SecureBreak -- A dataset towards safe and secure models
Marco Arazzi, Vignesh Kumar Kembu, Antonino Nocera

TL;DR
SecureBreak is a carefully annotated dataset aimed at improving the detection of unsafe outputs in large language models, enhancing security alignment and robustness against attacks like jailbreaking.
Contribution
The paper introduces SecureBreak, a new dataset for detecting harmful LLM outputs, supporting safety filtering and security enhancement efforts.
Findings
Fine-tuning on SecureBreak improves detection of unsafe content.
The dataset performs well across multiple risk categories.
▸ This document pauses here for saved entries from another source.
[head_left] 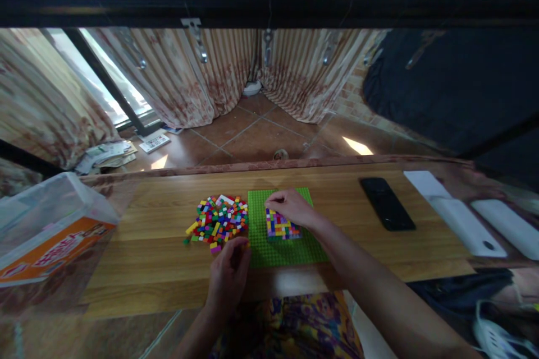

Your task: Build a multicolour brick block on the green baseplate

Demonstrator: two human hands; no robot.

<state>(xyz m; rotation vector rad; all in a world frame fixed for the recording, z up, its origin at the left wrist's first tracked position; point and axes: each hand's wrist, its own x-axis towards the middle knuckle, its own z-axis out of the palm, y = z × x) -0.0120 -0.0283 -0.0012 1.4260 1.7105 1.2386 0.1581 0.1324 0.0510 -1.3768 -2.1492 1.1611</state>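
Note:
A green studded baseplate [259,255] lies on the wooden table, with a low block of multicoloured toy bricks [282,227] built on it. My right hand [292,206] reaches over the block's far left corner, thumb and fingers pinched together; anything between them is hidden. To the left of the baseplate spreads a loose pile of small coloured bricks [221,219]. My left hand [229,269] is curled in front of the pile by the baseplate's left edge. At its fingertips shows a small orange-yellow brick [247,245]. A purple and yellow brick [215,248] lies just beyond that hand.
A black phone [387,203] lies on the right of the wooden table [147,258]. White flat objects [467,227] rest at its right end. A clear plastic box with an orange label [54,230] stands at the left. A dark metal bar [269,9] crosses high in front.

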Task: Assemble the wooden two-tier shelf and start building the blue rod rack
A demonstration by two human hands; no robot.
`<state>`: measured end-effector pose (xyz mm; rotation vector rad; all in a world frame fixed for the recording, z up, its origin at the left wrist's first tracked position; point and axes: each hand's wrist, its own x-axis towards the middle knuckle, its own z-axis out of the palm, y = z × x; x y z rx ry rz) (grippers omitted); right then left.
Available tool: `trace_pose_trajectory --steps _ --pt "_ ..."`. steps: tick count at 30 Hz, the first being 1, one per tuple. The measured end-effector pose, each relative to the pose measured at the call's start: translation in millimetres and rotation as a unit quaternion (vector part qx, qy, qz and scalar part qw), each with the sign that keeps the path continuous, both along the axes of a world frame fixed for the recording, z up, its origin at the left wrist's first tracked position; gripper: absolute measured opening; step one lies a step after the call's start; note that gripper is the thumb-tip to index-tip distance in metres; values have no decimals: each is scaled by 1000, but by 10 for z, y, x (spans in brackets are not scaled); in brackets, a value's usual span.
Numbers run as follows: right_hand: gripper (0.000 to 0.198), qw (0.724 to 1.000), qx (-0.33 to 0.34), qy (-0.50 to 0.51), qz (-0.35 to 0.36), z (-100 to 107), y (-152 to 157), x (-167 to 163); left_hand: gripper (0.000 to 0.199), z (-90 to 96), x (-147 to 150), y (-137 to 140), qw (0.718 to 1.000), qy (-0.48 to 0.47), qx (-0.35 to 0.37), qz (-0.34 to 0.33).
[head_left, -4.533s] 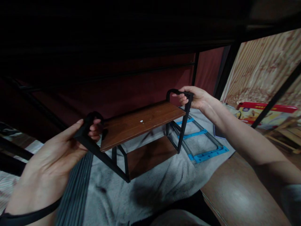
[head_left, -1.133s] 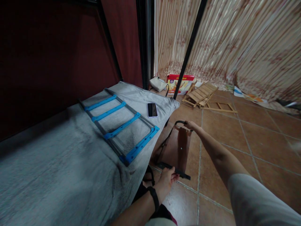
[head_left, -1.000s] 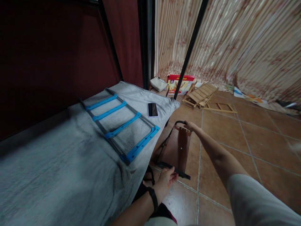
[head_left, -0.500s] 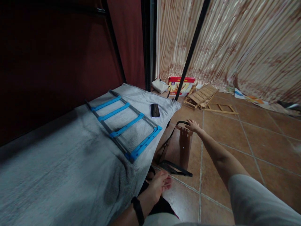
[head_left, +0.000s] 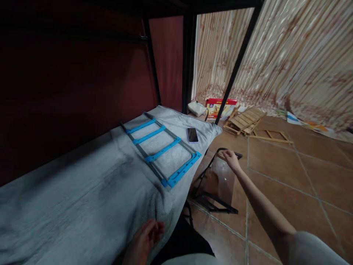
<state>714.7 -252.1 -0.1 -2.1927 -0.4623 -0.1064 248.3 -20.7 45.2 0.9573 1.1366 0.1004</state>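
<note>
My right hand (head_left: 231, 159) is stretched out over the floor, its fingers closed around the top bar of a black metal frame (head_left: 220, 209). The frame stands beside the bed, with a bent tube at the top and a rectangular part at the bottom. A glossy brownish panel shows between them; its exact kind is unclear. My left hand (head_left: 146, 237), slightly blurred, is low over the grey blanket (head_left: 91, 198) with fingers loosely curled and nothing visible in it. Away from both hands, a blue-and-grey ladder-like rack (head_left: 162, 150) lies flat on the blanket.
A phone (head_left: 192, 135) lies on the blanket by the rack. Black bed posts (head_left: 238, 62) rise at the corner. On the tiled floor (head_left: 278, 176) are a red-and-yellow box (head_left: 220, 108), a pale pouch (head_left: 196, 108) and wooden slatted pieces (head_left: 246, 119), before a striped curtain (head_left: 289, 55).
My left hand has moved left from beside the bed to over the blanket. My right hand has closed more on the top bar. The view has shifted, so things appear lower and farther right.
</note>
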Motion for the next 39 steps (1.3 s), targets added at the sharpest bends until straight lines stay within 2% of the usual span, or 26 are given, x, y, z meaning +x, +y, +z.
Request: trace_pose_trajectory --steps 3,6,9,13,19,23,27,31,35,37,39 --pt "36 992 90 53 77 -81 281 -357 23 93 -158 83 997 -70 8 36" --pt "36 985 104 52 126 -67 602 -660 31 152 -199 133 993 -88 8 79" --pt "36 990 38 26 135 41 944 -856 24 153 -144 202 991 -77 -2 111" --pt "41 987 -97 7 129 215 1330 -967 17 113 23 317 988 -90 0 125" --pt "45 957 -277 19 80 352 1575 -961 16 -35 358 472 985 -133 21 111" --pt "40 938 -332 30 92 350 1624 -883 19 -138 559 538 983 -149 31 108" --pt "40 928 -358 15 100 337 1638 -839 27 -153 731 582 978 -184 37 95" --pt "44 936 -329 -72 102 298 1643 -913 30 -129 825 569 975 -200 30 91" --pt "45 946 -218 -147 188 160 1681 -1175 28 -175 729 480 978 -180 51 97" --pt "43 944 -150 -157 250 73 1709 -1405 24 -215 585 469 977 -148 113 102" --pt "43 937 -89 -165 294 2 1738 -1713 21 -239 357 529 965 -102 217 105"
SecureBreak aids in both post-generation filtering and model alignment.
Abstract
Large language models are becoming pervasive core components in many real-world applications. As a consequence, security alignment represents a critical requirement for their safe deployment. Although previous related works focused primarily on model architectures and alignment methodologies, these approaches alone cannot ensure the complete elimination of harmful generations. This concern is reinforced by the growing body of scientific literature showing that attacks, such as jailbreaking and prompt injection, can bypass existing security alignment mechanisms. As a consequence, additional security strategies are needed both to provide qualitative feedback on the robustness of the obtained security alignment at the training stage, and to create an ``ultimate'' defense layer to block unsafe outputs possibly produced by deployed models. To provide a contribution in this scenario, this…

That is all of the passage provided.